## EXERCISE BRIEF
Each line of the data must be given back verbatim, with pictures removed.

## DATASET EXTRACT

****************

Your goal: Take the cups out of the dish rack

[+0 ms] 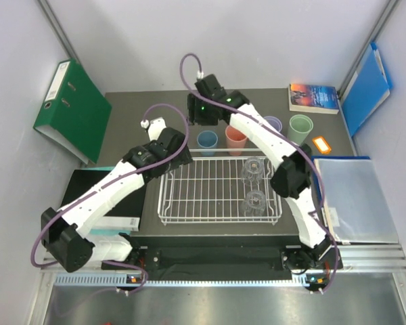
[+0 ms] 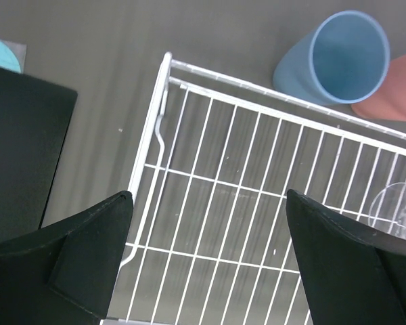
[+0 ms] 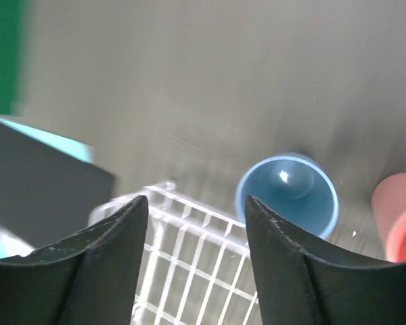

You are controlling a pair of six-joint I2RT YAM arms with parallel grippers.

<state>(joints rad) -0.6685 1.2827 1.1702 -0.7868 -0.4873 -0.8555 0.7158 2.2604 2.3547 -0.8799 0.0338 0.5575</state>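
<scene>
The white wire dish rack (image 1: 164, 198) lies mid-table with two clear glasses (image 1: 254, 167) (image 1: 255, 201) in its right part. Behind it stand the blue cup (image 1: 207, 139), salmon cup (image 1: 235, 137), lilac cup (image 1: 273, 124) and green cup (image 1: 301, 126) on the table. My left gripper (image 1: 178, 159) is open and empty over the rack's far-left corner (image 2: 149, 135); its wrist view shows the blue cup (image 2: 338, 57), salmon cup (image 2: 392, 91) and a glass (image 2: 399, 206). My right gripper (image 1: 201, 116) is open and empty above the table, just left of the blue cup (image 3: 287, 193).
A green binder (image 1: 71, 108) stands at the far left. A book (image 1: 313, 97), a blue folder (image 1: 365, 88) and a small orange item (image 1: 321, 143) are at the far right. A black box (image 1: 98, 193) lies left of the rack, a clear folder (image 1: 355, 196) to its right.
</scene>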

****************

## ANSWER FOR THE TASK
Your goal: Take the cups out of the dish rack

[+0 ms] 
[+0 ms] 
[+0 ms] 

You are controlling a pair of six-joint I2RT YAM arms with parallel grippers.

<state>(joints rad) -0.6685 1.2827 1.1702 -0.7868 -0.4873 -0.8555 0.7158 2.2604 2.3547 -0.8799 0.0338 0.5575</state>
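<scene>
The white wire dish rack (image 1: 164, 198) lies mid-table with two clear glasses (image 1: 254, 167) (image 1: 255, 201) in its right part. Behind it stand the blue cup (image 1: 207, 139), salmon cup (image 1: 235, 137), lilac cup (image 1: 273, 124) and green cup (image 1: 301, 126) on the table. My left gripper (image 1: 178, 159) is open and empty over the rack's far-left corner (image 2: 149, 135); its wrist view shows the blue cup (image 2: 338, 57), salmon cup (image 2: 392, 91) and a glass (image 2: 399, 206). My right gripper (image 1: 201, 116) is open and empty above the table, just left of the blue cup (image 3: 287, 193).
A green binder (image 1: 71, 108) stands at the far left. A book (image 1: 313, 97), a blue folder (image 1: 365, 88) and a small orange item (image 1: 321, 143) are at the far right. A black box (image 1: 98, 193) lies left of the rack, a clear folder (image 1: 355, 196) to its right.
</scene>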

No more work is needed for this exercise.